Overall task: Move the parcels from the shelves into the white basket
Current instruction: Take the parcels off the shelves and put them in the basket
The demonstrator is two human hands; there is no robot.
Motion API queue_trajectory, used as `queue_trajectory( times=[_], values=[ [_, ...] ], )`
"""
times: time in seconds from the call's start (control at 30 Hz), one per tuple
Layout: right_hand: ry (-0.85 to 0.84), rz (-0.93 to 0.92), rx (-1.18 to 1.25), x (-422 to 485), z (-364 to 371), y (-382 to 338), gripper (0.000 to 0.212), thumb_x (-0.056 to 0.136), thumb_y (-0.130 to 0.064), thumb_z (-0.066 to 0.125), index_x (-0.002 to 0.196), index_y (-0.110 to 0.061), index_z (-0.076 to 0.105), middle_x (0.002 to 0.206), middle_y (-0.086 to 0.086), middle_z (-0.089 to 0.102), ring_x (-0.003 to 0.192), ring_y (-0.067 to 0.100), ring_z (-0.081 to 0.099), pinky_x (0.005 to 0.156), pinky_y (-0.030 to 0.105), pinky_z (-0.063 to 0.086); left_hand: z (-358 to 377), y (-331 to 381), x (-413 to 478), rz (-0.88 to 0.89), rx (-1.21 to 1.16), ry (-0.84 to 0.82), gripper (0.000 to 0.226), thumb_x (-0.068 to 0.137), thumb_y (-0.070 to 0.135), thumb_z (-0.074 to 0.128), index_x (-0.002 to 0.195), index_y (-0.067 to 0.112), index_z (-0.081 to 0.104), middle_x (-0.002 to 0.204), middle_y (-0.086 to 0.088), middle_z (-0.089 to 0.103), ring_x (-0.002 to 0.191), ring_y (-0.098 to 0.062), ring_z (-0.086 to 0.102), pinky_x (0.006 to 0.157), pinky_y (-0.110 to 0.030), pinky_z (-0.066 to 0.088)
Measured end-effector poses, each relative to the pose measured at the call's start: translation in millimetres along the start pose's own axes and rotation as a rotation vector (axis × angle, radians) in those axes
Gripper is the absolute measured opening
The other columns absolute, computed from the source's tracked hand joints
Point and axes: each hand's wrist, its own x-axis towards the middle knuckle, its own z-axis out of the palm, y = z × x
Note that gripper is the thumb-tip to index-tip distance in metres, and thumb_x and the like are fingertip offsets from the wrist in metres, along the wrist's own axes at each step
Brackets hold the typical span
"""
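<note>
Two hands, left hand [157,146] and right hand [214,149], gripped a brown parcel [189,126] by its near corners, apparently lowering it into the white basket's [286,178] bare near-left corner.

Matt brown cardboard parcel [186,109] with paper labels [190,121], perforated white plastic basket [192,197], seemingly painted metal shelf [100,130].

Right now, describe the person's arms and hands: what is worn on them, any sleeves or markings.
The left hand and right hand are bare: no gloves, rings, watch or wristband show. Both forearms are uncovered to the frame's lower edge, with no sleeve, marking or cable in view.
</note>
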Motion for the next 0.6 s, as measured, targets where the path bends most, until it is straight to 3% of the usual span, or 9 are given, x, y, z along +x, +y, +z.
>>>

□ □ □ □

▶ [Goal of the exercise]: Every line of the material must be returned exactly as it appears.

▶ [Answer to this problem]:
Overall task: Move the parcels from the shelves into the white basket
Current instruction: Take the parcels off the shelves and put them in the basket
The demonstrator is two human hands; there is no robot.
Motion API queue_trajectory, used as `queue_trajectory( times=[_], values=[ [_, ...] ], )`
"""
times: time in seconds from the call's start (control at 30 Hz), one per tuple
Layout: right_hand: ry (-0.85 to 0.84), rz (-0.93 to 0.92), rx (-1.18 to 1.25), x (-422 to 485), z (-364 to 371), y (-382 to 338), gripper (0.000 to 0.212), thumb_x (-0.056 to 0.136), thumb_y (-0.130 to 0.064), thumb_z (-0.066 to 0.125), index_x (-0.002 to 0.196), index_y (-0.110 to 0.061), index_z (-0.076 to 0.105), middle_x (0.002 to 0.206), middle_y (-0.086 to 0.086), middle_z (-0.089 to 0.102), ring_x (-0.003 to 0.192), ring_y (-0.067 to 0.100), ring_z (-0.081 to 0.099), pinky_x (0.005 to 0.156), pinky_y (-0.030 to 0.105), pinky_z (-0.063 to 0.086); left_hand: z (-358 to 377), y (-331 to 381), x (-413 to 478), rz (-0.88 to 0.89), rx (-1.21 to 1.16), ry (-0.84 to 0.82), gripper (0.000 to 0.226), thumb_x (-0.068 to 0.137), thumb_y (-0.070 to 0.135), thumb_z (-0.074 to 0.128), index_x (-0.002 to 0.195), index_y (-0.067 to 0.112), index_z (-0.081 to 0.104), middle_x (-0.002 to 0.204), middle_y (-0.086 to 0.088), middle_z (-0.089 to 0.103), ring_x (-0.002 to 0.191), ring_y (-0.098 to 0.062), ring_z (-0.086 to 0.102), pinky_x (0.006 to 0.157), pinky_y (-0.110 to 0.030), pinky_z (-0.066 to 0.088)
Measured end-effector poses, each relative to the pose measured at the call's start: translation in millimetres along the start pose's own axes and rotation as a rotation vector (axis × angle, radians) in those axes
Gripper is the absolute measured opening
The other columns absolute, computed from the source's tracked hand joints
Point and axes: each hand's wrist, its own x-axis towards the middle knuckle, its own z-axis out of the palm, y = z × x
Note that gripper is the thumb-tip to index-tip distance in metres, and thumb_x and the like are fingertip offsets from the wrist in metres, along the wrist's own axes at each step
Brackets hold the typical span
"""
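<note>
Two hands, left hand [157,146] and right hand [214,149], gripped a brown parcel [189,126] by its near corners, apparently lowering it into the white basket's [286,178] bare near-left corner.

Matt brown cardboard parcel [186,109] with paper labels [190,121], perforated white plastic basket [192,197], seemingly painted metal shelf [100,130].

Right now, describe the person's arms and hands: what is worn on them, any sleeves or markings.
The left hand and right hand are bare: no gloves, rings, watch or wristband show. Both forearms are uncovered to the frame's lower edge, with no sleeve, marking or cable in view.
</note>
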Motion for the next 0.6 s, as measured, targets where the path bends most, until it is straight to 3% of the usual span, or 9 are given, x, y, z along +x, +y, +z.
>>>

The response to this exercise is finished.